TASK BRIEF: Every entry that follows should be reproduced exactly.

PROVIDED DATA:

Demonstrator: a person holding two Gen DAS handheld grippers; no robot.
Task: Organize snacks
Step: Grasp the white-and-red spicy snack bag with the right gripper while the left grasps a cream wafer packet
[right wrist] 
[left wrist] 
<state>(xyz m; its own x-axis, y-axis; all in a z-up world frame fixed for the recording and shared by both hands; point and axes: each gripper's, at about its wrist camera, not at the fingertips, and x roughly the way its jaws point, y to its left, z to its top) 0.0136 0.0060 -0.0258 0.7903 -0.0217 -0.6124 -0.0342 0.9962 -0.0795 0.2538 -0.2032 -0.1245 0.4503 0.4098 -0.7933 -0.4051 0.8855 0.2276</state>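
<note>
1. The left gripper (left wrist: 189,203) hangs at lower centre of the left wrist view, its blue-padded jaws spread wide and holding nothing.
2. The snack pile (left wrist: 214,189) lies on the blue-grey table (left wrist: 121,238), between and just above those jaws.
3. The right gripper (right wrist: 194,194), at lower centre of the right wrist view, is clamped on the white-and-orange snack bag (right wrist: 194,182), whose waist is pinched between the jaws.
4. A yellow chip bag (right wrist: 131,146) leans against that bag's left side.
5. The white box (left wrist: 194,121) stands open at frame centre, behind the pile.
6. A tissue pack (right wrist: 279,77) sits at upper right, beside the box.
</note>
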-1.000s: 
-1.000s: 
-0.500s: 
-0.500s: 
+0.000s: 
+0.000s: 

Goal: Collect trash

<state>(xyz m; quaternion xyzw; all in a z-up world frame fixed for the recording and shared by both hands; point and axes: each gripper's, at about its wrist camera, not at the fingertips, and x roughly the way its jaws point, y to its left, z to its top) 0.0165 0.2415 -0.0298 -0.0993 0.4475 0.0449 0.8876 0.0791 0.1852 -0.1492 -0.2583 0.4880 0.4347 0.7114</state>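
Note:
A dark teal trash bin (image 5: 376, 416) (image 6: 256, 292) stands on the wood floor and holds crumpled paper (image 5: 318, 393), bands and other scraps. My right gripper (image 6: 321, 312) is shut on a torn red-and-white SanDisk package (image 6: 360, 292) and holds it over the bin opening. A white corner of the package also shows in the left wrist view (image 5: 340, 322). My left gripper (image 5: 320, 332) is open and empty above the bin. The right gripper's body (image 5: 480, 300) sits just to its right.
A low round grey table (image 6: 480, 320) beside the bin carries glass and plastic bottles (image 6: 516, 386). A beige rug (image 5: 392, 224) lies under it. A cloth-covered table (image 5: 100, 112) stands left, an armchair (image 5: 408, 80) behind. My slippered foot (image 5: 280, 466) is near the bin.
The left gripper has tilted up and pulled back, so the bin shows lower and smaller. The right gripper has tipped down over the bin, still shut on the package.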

TASK SOLUTION:
Demonstrator: a person holding two Gen DAS handheld grippers; no robot.
Task: Organize snacks
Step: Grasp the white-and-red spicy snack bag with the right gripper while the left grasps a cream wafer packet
[right wrist] 
[left wrist] 
<state>(xyz m; its own x-axis, y-axis; all in a z-up world frame fixed for the recording and shared by both hands; point and axes: each gripper's, at about its wrist camera, not at the fingertips, and x roughly the way its jaws point, y to its left, z to its top) 0.0136 0.0060 -0.0258 0.7903 -0.0217 -0.6124 -0.0342 0.9962 -0.0795 0.2538 -0.2032 -0.1245 0.4503 0.4098 -0.7933 -0.4051 0.8855 0.2276</state>
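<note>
1. The left gripper (left wrist: 189,203) hangs at lower centre of the left wrist view, its blue-padded jaws spread wide and holding nothing.
2. The snack pile (left wrist: 214,189) lies on the blue-grey table (left wrist: 121,238), between and just above those jaws.
3. The right gripper (right wrist: 194,194), at lower centre of the right wrist view, is clamped on the white-and-orange snack bag (right wrist: 194,182), whose waist is pinched between the jaws.
4. A yellow chip bag (right wrist: 131,146) leans against that bag's left side.
5. The white box (left wrist: 194,121) stands open at frame centre, behind the pile.
6. A tissue pack (right wrist: 279,77) sits at upper right, beside the box.
</note>
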-1.000s: 
-1.000s: 
-0.500s: 
-0.500s: 
+0.000s: 
+0.000s: 

Goal: Collect trash

<state>(xyz m; quaternion xyzw; all in a z-up world frame fixed for the recording and shared by both hands; point and axes: each gripper's, at about its wrist camera, not at the fingertips, and x roughly the way its jaws point, y to its left, z to its top) 0.0165 0.2415 -0.0298 -0.0993 0.4475 0.0449 0.8876 0.0791 0.1852 -0.1492 -0.2583 0.4880 0.4347 0.7114</state>
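Note:
A dark teal trash bin (image 5: 376, 416) (image 6: 256, 292) stands on the wood floor and holds crumpled paper (image 5: 318, 393), bands and other scraps. My right gripper (image 6: 321, 312) is shut on a torn red-and-white SanDisk package (image 6: 360, 292) and holds it over the bin opening. A white corner of the package also shows in the left wrist view (image 5: 340, 322). My left gripper (image 5: 320, 332) is open and empty above the bin. The right gripper's body (image 5: 480, 300) sits just to its right.
A low round grey table (image 6: 480, 320) beside the bin carries glass and plastic bottles (image 6: 516, 386). A beige rug (image 5: 392, 224) lies under it. A cloth-covered table (image 5: 100, 112) stands left, an armchair (image 5: 408, 80) behind. My slippered foot (image 5: 280, 466) is near the bin.
The left gripper has tilted up and pulled back, so the bin shows lower and smaller. The right gripper has tipped down over the bin, still shut on the package.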

The output as shown is complete.